There’s a new general poll of the election out today by Echelon Insights, incidentally, but it doesn’t tell us much about whether Clinton’s getting a bounce because Echelon doesn’t conduct polls week by week. There’s no recent yardstick to measure this against. You can infer a bounce given that a five-point national lead is larger than the margins in most other national polls right now, but all we’re really doing is guessing. It could be that Echelon’s methodology would have produced a five-point Clinton lead before the debate too.
Echelon Insights *post-debate* poll 9/26-27
Clinton 47
Trump 42Clinton 44
Trump 39
Johnson 7
Stein 3
McMullin 21,529 LVs (Internet)
— Echelon Insights (@EchelonInsights) September 28, 2016
For what it’s worth, here’s how NBC is spinning debate reaction within Team Trump today:
Mood in Trump world is darker than unusual. 1 source says debate was a "disaster." 2nd: might hire debate coaches. 3rd: He's a fast learner.
— Katy Tur (@KatyTurNBC) September 28, 2016
source close to Trump tells @KatyTurNBC candidate's children unhappy w/Bannon/Conway/Bossie leadership, think campaign is hurting business
— John Harwood (@JohnJHarwood) September 28, 2016
Trump’s response:
Trump's personal response to my reporting: pic.twitter.com/voUA4jmcyy
— Katy Tur (@KatyTurNBC) September 28, 2016
Other campaign sources also dispute the “dark” mood characterization, saying everything’s fine internally.

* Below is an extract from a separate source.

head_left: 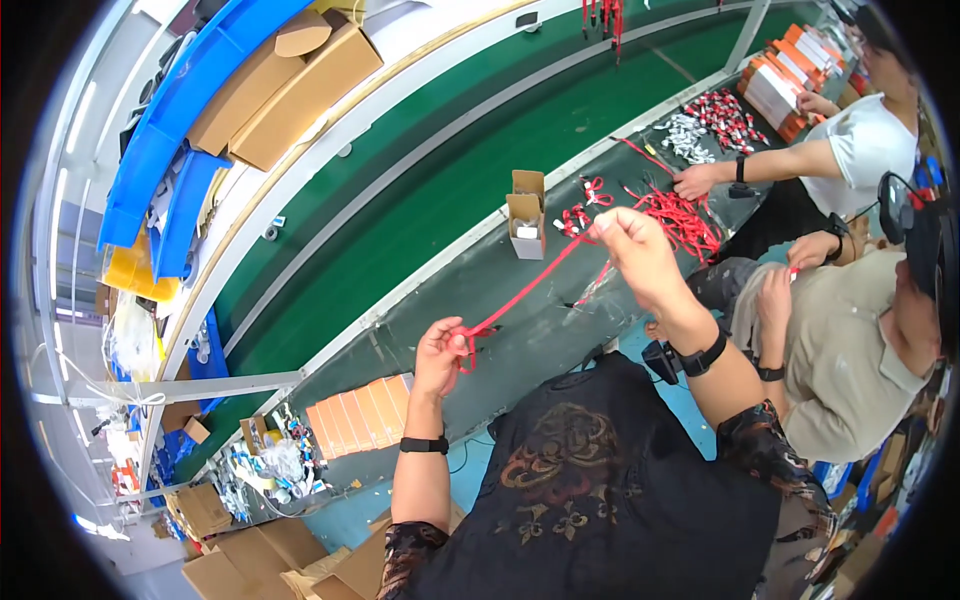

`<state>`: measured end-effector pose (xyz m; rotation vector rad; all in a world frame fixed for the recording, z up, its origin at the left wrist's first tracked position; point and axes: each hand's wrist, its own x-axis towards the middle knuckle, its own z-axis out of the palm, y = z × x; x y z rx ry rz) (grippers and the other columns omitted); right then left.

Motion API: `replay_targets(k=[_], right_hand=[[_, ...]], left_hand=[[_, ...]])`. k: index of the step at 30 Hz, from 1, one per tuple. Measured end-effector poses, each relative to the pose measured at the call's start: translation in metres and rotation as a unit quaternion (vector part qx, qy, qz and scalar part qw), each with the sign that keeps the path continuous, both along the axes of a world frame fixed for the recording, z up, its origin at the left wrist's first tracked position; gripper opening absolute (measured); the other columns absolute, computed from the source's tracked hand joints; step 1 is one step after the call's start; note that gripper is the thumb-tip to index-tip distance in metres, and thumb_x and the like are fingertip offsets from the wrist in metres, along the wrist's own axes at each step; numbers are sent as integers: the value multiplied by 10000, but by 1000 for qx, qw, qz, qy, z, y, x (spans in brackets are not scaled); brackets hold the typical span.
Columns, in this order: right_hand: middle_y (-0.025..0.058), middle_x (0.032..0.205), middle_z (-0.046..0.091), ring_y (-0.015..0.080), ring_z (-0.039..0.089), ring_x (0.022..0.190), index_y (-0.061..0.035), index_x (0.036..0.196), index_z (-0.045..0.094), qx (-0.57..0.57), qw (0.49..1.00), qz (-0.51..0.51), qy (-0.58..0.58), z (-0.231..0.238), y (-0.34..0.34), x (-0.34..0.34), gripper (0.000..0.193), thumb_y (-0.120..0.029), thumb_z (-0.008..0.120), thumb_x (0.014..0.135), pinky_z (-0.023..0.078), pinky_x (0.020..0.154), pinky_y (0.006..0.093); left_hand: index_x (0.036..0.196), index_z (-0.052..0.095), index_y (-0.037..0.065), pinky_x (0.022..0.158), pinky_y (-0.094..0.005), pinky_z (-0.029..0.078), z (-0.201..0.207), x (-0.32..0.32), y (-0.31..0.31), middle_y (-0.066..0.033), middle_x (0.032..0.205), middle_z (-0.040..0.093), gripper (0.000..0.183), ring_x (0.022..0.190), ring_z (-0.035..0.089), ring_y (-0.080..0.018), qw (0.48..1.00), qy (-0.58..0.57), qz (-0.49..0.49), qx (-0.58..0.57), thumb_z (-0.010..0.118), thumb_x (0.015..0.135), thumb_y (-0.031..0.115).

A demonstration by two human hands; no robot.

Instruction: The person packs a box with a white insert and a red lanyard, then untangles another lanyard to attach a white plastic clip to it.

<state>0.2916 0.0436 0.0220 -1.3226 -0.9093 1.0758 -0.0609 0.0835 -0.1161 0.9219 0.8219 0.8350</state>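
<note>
A red cord (533, 283) is stretched on a slant above the tabletop (400, 345), running from near left to far right between the two hands, which are well apart. The left hand (438, 358) is closed on the cord's near end, where a short loop hangs below the fingers. The right hand (640, 255) pinches the far end between thumb and fingertips; a pale bit seems to show there, though it is too small to make out.

Just left of the right hand lie small red bundles (573, 220) with white pieces, and beside them stands a small cardboard box (527, 238) with its flap up. To the right is a tangled pile of red cords (690, 228), with a co-worker's hand (692, 181) at its far edge. Beyond that lie white pieces (685, 138) and red-and-white pieces (735, 118). A second co-worker, in a beige shirt (845, 345), sits on the right. Near left, a row of orange boxes (360, 418) lies beside a clutter of small plastic parts (275, 470). A green conveyor belt (420, 195) runs along the far side.
</note>
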Motion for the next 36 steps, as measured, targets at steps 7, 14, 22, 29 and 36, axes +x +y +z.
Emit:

I believe them because, again, it’s stupid to freak out over one mediocre debate that’ll probably end up helping Trump on balance by scaring him into preparing more diligently for the next one. There’s nothing the media loves more than a comeback narrative too, even if it involves a candidate they despise. They’ll be primed at the townhall debate on October 9th to ooh and ahh over a “cooler, better informed Mr. Trump” or whatever. And even if Clinton won on Monday night, there are good reasons to think Trump succeeded in his core task, which is keeping undecideds from getting too comfortable with her. Rush Limbaugh made that point yesterday but Michael Barone makes it more effectively here. Trump’s job was to convince marginal voters that Clinton is the ultimate status quo candidate, the supposedly smart and well-informed establishment figure whose most important policy choices, especially internationally, invariably to turn to garbage. Why should you trust her to be a good leader? He got that message across. Now he’s set up for debate two.